Холщовая рубаха не застегнута. Да и не на что ее застегнуть. Пуговиц нет. Весь он какой-то запущенный, расхристанный. Сквозь черную штанину просвечивает колено, — не сегодня-завтра там будет прореха величиной с монету. А левая штанина разодрана снизу чуть не до самой лодыжки. И стянута проволокой, зачинена кой-как.
Лихой молодец! Он стоит под скалой, а Верона глядит на него сверху, — орел, да и только, истинное дитя гор, кисуцких лесов, кисуцкого неба!
Он не смущается, не робеет и глядит неподвижно в одну точку лишь потому, что не знает, что сказать. Та, на камне, лишила его слов. Кажется, будто у ее лица, глаз и чудной улыбки есть руки, и они выхватывают слова у него из горла. Если б он хоть мог отвести от нее глаза! Нет, он не смущается, не робеет, просто он боится, а чего — сам не знает. Смелость покинула Михала, его молодечество обвито чем-то мягким и теплым, похожим на Веронины руки. Смелость нужно призвать, приманить. Нужно вскинуть бич и лихо щелкнуть позади себя, чтобы всплеснуло, вскипело эхо меж черных елей.
И он щелкнул.
Над лощиной словно прокатилось эхо далекой грозы.
— Разведем огонь! — кричит Михал. Босой ногой он сгребает черные угли и обгорелые сучья на огнище.
Верона смеется.
— Я принесу хворосту. — И он бежит вверх по склону.
В ложбину не спеша входят чужие коровы. Пастухи покрикивают, щелкают бичами, но никто не умеет делать этого так, как черный Михал.

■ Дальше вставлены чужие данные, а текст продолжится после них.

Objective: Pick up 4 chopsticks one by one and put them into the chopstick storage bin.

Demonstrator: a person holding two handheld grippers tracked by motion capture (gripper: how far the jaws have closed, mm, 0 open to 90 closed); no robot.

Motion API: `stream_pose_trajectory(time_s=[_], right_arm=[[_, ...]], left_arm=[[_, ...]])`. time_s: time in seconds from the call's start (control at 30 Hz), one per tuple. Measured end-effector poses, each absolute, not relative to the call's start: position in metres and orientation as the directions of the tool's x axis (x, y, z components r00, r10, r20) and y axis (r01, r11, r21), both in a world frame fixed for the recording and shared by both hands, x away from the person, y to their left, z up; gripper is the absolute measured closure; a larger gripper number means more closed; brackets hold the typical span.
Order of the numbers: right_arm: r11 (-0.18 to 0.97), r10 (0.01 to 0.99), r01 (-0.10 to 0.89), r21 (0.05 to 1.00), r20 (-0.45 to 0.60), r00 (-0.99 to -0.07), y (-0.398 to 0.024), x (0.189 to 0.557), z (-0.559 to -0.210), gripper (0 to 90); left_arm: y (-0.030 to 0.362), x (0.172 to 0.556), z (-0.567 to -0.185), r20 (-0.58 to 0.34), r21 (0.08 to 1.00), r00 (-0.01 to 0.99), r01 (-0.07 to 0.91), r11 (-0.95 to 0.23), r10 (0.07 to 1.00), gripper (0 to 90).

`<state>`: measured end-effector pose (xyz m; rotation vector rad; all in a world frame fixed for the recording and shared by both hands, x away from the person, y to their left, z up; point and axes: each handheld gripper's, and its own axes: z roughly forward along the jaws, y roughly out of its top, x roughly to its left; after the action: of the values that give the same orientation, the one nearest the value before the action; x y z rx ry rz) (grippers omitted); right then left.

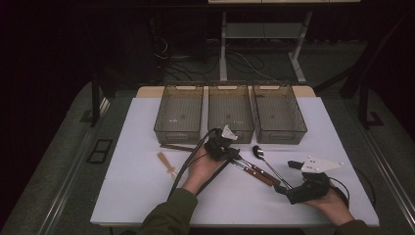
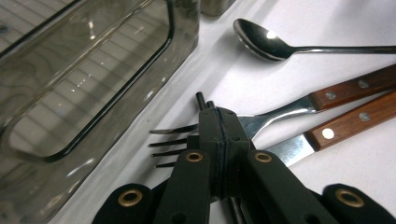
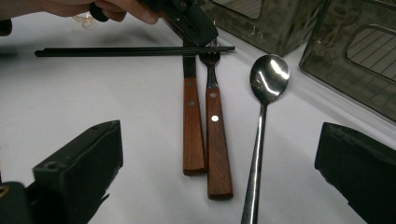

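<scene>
left gripper (image 2: pixel 218 122) jaws pressed together over steel wooden-handled fork (image 2: pixel 275 114), wooden-handled knife (image 3: pixel 189 119) alongside, steel spoon (image 3: pixel 266 88) near, right gripper (image 3: pixel 219 175) jaws apart, holding nothing

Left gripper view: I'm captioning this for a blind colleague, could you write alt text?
The left gripper, jaws shut, sits over the neck of a wooden-handled fork on a white table. A wooden-handled knife lies beside it, a steel spoon beyond, a clear smoky bin at left.
</scene>
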<state>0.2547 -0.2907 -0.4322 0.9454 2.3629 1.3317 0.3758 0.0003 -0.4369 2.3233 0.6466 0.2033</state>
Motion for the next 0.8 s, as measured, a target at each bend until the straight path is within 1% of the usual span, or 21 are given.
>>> stream_pose_trajectory(time_s=[0.17, 0.2, 0.27, 0.3, 0.37, 0.47, 0.53, 0.6, 0.67, 0.8], right_arm=[[0.364, 0.655, 0.409, 0.837, 0.083, -0.751, -0.291, 0.255, -0.432, 1.2], [0.364, 0.655, 0.409, 0.837, 0.083, -0.751, -0.291, 0.255, -0.432, 1.2], [0.364, 0.655, 0.41, 0.837, 0.083, -0.751, -0.291, 0.255, -0.432, 1.2], [0.363, 0.655, 0.409, 0.837, 0.082, -0.751, -0.291, 0.255, -0.432, 1.2], [0.363, 0.656, 0.411, 0.836, 0.083, -0.75, -0.291, 0.255, -0.432, 1.2], [0.366, 0.654, 0.408, 0.836, 0.08, -0.752, -0.291, 0.255, -0.432, 1.2], [0.367, 0.654, 0.409, 0.836, 0.081, -0.752, -0.29, 0.255, -0.432, 1.2], [0.369, 0.654, 0.409, 0.835, 0.079, -0.752, -0.29, 0.255, -0.433, 1.2], [0.369, 0.655, 0.411, 0.834, 0.081, -0.752, -0.289, 0.255, -0.433, 1.2], [0.37, 0.655, 0.413, 0.832, 0.081, -0.751, -0.289, 0.255, -0.433, 1.2]], left_arm=[[0.003, 0.375, -0.437, -0.04, 0.668, 0.86, 0.401, -0.627, 0.508, 89.3], [0.005, 0.376, -0.436, -0.024, 0.667, 0.868, 0.384, -0.639, 0.496, 89.3], [0.012, 0.372, -0.432, -0.019, 0.67, 0.862, 0.387, -0.633, 0.507, 89.2], [0.018, 0.371, -0.428, -0.019, 0.674, 0.856, 0.392, -0.625, 0.516, 89.2], [0.035, 0.371, -0.421, 0.013, 0.677, 0.845, 0.385, -0.627, 0.534, 89.2], [0.067, 0.373, -0.415, 0.055, 0.666, 0.813, 0.403, -0.627, 0.58, 89.2], [0.093, 0.376, -0.416, 0.078, 0.657, 0.776, 0.433, -0.617, 0.626, 89.2], [0.114, 0.38, -0.419, 0.076, 0.653, 0.745, 0.465, -0.597, 0.663, 89.2], [0.128, 0.383, -0.422, 0.081, 0.645, 0.725, 0.485, -0.591, 0.684, 89.3], [0.134, 0.386, -0.427, 0.096, 0.629, 0.72, 0.491, -0.602, 0.688, 89.3]])
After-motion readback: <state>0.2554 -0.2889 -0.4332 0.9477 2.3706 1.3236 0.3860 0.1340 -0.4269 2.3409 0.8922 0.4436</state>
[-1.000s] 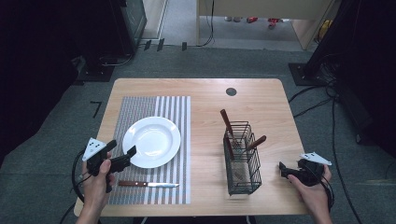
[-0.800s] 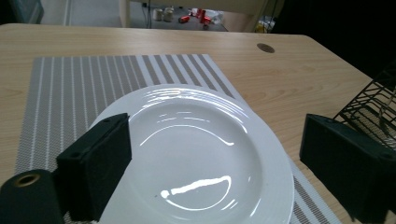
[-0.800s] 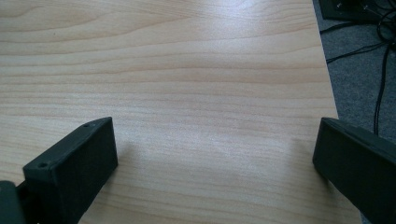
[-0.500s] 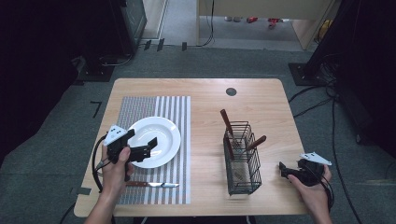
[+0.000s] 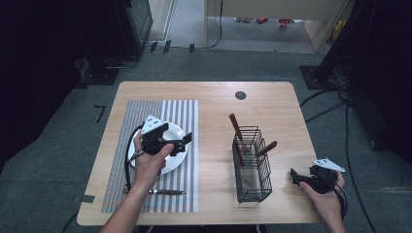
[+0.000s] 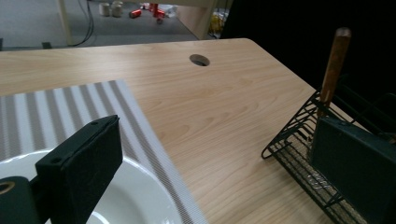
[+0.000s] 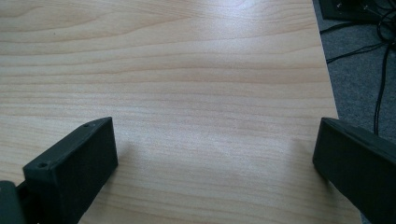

Михал остановился у вывороченной с корнем ели. Тут хворосту нет, давно весь высбирали на костры. Надо идти выше. Но Михал не двигается с места. Он рад, что убежал от скалы и от той, что стояла там на коленках. Он наслаждается свободой, которую ему даруют тени елей и побуревшая, отдающая кислым хвоя, осыпавшаяся на землю.
Он садится.
По невидимой тропке шествуют рыжие муравьи. Навстречу им — другие, они уклоняются, избегая столкновения. Собственно, это даже не шествие, а бег, муравьиный бег. Видимо, что-то их гонит… Одних — туда, других — сюда, и ни один не передумает, не вернется с полпути, а упорно движется в одном направлении. Они огибают камень, могли бы миновать и сучок, довольно-таки громоздкий, если бы взяли на четыре пальца правее. Но нет! Они ползут через него рьяно и победоносно и вроде бы даже не замечают, что сучок преградил им путь. Сучок напоминает Михалу о том, что нужно набрать хвороста. Он и лапника наберет, потому что костер должен быть высоким. Высоким! И гореть долго, до самой темноты. Зачем? Этого он не знает. Так полагается, так заведено, как заведено у рыжих муравьев скитаться по невидимым тропинкам.